▸ Prompt:
Say how many lines in the data below contain the word "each", and give no other text.

▸ Data:
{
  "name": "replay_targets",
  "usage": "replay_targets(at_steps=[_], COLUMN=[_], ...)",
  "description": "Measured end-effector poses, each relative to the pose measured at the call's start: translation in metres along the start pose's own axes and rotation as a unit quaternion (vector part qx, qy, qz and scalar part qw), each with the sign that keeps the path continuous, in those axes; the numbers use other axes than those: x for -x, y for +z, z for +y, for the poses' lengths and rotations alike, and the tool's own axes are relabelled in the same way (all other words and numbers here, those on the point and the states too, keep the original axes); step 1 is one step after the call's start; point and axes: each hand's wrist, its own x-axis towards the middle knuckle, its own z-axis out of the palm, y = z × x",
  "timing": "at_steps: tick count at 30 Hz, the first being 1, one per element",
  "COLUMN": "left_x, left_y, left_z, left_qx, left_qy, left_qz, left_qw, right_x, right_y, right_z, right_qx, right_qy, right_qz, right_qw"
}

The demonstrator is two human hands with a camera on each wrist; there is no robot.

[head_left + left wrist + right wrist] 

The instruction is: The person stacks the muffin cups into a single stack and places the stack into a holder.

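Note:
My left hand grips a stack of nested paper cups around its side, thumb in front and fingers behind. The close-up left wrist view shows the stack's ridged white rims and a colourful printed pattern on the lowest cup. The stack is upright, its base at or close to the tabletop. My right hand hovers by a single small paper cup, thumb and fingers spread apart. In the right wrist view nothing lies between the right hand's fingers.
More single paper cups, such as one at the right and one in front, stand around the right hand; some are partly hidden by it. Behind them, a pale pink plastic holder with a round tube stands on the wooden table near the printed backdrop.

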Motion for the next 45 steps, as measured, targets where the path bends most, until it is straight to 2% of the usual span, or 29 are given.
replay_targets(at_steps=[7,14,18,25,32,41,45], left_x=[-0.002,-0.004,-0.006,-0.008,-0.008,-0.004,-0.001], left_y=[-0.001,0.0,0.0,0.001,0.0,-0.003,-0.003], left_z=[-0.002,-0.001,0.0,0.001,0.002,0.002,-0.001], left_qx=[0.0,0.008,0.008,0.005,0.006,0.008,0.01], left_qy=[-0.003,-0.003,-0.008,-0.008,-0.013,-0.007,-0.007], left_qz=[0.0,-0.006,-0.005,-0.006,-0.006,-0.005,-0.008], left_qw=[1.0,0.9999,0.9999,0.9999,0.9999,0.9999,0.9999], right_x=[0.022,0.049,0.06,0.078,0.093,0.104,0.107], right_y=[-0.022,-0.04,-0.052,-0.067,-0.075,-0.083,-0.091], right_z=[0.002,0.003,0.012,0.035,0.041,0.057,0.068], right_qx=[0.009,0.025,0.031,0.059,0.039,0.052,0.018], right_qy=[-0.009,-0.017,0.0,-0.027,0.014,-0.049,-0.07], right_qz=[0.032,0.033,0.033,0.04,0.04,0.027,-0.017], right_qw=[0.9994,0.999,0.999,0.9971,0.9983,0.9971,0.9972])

▸ Result of the task:
2